§ **TASK STATEMENT**
Return each line of the entries that holds the string "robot".
- - -
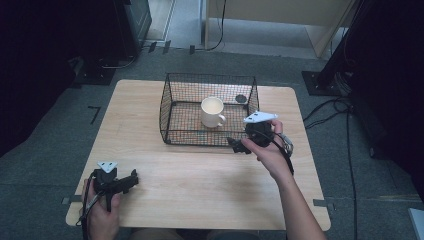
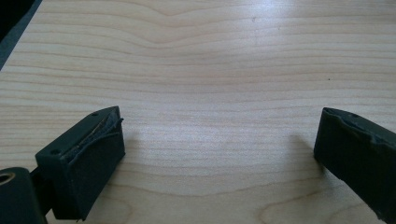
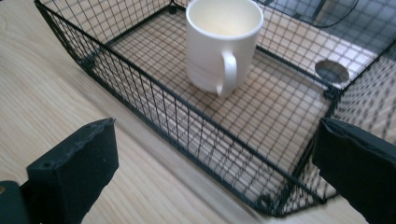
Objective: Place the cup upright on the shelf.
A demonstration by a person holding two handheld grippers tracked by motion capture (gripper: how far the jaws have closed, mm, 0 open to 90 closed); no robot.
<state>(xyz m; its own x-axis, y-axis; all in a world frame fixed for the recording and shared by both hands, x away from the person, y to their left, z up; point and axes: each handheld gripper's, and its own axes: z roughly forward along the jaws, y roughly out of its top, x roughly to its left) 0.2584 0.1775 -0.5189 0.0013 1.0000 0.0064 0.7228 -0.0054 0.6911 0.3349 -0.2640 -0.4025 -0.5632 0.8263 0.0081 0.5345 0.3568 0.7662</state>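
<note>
Right gripper (image 1: 240, 146) hangs just outside the near right corner of the basket, its jaws spread wide with nothing between them; the right gripper view looks past both black pads, over the near wall, at the mug. Left gripper (image 1: 131, 181) rests low over the near left part of the table, well apart from everything else, jaws likewise wide and empty, bare wood showing between them in the left gripper view.

Largest is the wooden table (image 1: 200, 175), pale and grained. On its far middle sits the black wire basket (image 1: 172, 95), open at the top, with a mesh floor and upright mesh walls. Inside it, a little right of centre, stands the white mug (image 1: 212, 111), upright, mouth up, with its handle (image 3: 228, 72) turned toward the near side. Smallest is a dark round disc (image 1: 241, 98) at the basket's far right corner; what it is I cannot tell.

The mug looks like glazed ceramic: stiff, moderately heavy for its size, smooth enough to slip, and liable to chip if knocked against the wire. I judge the surest hold is across the rim, one pad inside and one outside the wall, coming down from above so the basket's walls stay out of the way. The handle is a narrower grip that might let the mug swing.
</note>
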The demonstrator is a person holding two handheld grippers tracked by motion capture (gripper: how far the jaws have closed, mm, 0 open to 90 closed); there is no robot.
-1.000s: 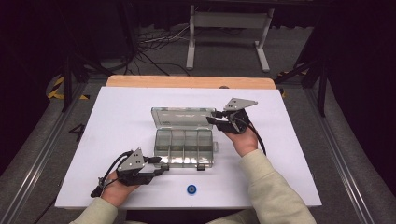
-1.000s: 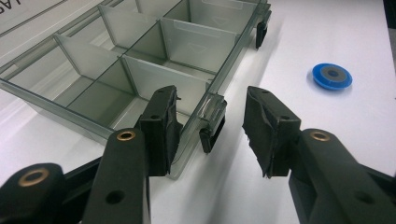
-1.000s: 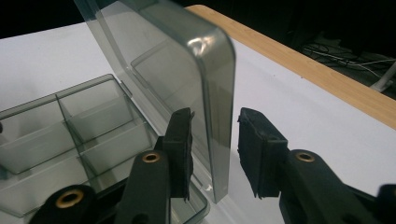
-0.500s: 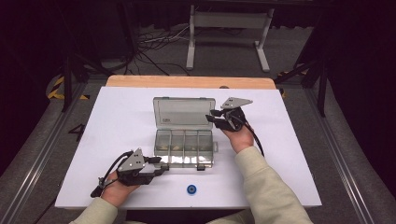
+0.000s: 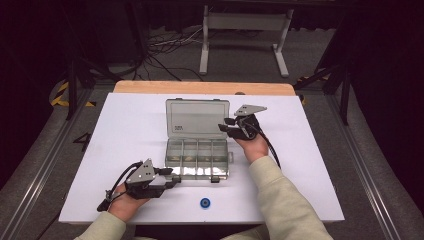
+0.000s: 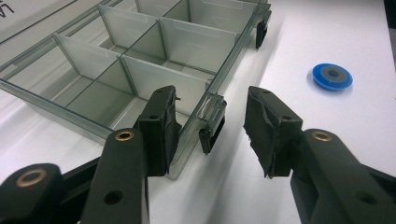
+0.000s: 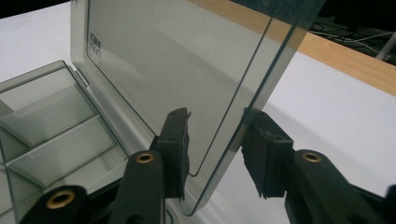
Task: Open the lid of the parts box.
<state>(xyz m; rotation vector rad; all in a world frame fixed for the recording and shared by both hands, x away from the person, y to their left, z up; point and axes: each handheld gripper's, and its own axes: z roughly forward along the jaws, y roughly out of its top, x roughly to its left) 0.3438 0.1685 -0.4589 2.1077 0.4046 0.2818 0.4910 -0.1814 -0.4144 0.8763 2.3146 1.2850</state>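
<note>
My left gripper sits near the front left corner of the white surface, its fingers spread apart astride the front wall and black latch of the clear grey plastic compartment box, clenching nothing. My right gripper has its fingers on either side of the box's transparent hinged lid; whether they actually pinch it I cannot tell. The lid's top edge is cut off there. A small blue disc lies by the front edge. Since a second ago the lid stands more upright.
</note>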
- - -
§ **ANSWER TO THE EXERCISE**
A demonstration by a person holding two handheld grippers tracked by motion capture (gripper: how far the jaws have closed, mm, 0 open to 90 closed); no robot.
The demonstrator is a person holding two handheld grippers tracked by motion capture (gripper: how far the jaws have closed, mm, 0 open to 90 closed); there is no robot.

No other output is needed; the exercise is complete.